10. Compost Production Area
Compost for the garden is produced by mixing “greens”, such as weeds and plant trimmings, which are high in nitrogen, with “browns”, such as leaves and straw, which are high in carbon. The ideal ratio is 300 parts carbon to 1 part nitrogen. The materials are kept moist and turned regularly while they heat up and are decomposed by bacteria, fungi, and other microbes and larger organisms such as earthworms and insects. The result is a dark, crumbly, earth-smelling material.

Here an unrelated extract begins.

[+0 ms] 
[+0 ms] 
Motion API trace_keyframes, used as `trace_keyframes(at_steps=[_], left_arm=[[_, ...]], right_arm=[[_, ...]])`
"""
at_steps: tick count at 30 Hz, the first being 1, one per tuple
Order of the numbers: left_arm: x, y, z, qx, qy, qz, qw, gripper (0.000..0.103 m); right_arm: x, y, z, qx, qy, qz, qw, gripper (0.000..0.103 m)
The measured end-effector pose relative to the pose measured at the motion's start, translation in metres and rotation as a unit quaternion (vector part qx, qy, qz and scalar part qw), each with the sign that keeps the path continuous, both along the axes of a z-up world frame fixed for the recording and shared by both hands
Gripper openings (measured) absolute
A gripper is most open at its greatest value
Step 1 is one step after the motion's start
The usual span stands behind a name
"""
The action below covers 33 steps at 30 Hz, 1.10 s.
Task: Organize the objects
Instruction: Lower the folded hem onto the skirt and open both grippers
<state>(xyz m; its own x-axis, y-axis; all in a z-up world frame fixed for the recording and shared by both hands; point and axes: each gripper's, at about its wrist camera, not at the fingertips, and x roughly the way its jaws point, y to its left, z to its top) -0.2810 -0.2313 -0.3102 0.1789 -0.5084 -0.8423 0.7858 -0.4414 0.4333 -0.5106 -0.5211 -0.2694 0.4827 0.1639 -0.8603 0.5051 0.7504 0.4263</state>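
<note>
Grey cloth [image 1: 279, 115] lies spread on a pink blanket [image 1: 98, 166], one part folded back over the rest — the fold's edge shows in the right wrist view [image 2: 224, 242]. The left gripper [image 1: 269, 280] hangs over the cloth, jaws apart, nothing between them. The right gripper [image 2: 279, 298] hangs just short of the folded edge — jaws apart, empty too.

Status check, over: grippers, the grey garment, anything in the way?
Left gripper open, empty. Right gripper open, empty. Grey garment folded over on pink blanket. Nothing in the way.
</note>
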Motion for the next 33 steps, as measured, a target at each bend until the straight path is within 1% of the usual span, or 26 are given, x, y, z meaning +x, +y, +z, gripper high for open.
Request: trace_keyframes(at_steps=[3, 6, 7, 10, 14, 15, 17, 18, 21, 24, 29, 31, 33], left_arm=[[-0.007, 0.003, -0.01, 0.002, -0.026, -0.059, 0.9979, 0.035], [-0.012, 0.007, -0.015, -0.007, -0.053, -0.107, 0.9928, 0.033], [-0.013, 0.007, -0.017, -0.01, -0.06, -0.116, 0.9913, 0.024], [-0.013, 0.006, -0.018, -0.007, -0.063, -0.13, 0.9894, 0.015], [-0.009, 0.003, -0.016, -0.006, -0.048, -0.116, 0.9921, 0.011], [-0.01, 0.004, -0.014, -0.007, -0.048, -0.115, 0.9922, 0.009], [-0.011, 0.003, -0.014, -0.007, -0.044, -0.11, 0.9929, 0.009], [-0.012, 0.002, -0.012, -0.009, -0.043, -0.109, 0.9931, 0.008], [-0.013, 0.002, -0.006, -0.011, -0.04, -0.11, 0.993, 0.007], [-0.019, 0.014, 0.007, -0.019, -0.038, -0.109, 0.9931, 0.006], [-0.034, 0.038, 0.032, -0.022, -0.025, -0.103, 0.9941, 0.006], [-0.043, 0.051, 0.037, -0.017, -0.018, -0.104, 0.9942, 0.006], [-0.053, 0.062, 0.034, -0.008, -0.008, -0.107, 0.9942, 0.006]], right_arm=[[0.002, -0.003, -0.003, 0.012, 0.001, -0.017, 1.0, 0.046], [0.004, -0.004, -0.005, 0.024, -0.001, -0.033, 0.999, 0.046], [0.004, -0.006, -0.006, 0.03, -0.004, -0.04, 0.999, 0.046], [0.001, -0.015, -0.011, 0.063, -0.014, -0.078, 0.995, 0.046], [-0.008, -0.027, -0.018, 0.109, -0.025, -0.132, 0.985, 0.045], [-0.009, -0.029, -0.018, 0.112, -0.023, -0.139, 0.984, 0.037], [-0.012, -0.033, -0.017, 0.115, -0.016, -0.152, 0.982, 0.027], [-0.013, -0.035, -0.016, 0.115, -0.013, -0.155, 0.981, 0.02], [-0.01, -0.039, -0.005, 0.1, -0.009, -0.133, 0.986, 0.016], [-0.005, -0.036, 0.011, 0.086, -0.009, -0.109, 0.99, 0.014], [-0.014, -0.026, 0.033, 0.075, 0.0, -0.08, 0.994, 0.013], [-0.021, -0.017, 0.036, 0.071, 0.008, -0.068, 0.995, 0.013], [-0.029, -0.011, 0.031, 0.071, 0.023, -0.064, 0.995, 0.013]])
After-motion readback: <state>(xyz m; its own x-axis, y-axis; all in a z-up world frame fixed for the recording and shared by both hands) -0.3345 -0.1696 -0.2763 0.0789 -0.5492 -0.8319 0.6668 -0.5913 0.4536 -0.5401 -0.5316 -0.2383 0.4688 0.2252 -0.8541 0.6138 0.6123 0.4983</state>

Finished compost which is applied as a top dressing to our garden beds adds important plant nutrients to the soil as well as improving the soil tilth, aeration, and water-holding capacity.
Turf Plot ( not numbered)
This area demonstrates tall fescue, the main type of grass recommended for Maryland lawns. Good turf management include: initial soil amendment with organic material, grass clippings recycling to preserve nitrogen, fertilizing mainly in September to promote root growth and drought resistance, use of insect- and disease-resistant seed varieties, and regular mowing at about three inches to minimize weeds and promote good root growth.
Your lawn care practices can have a negative effect on the Chesapeake Bay. DO NOT OVER FERTILIZE. Follow University of Maryland fertilization recommendations.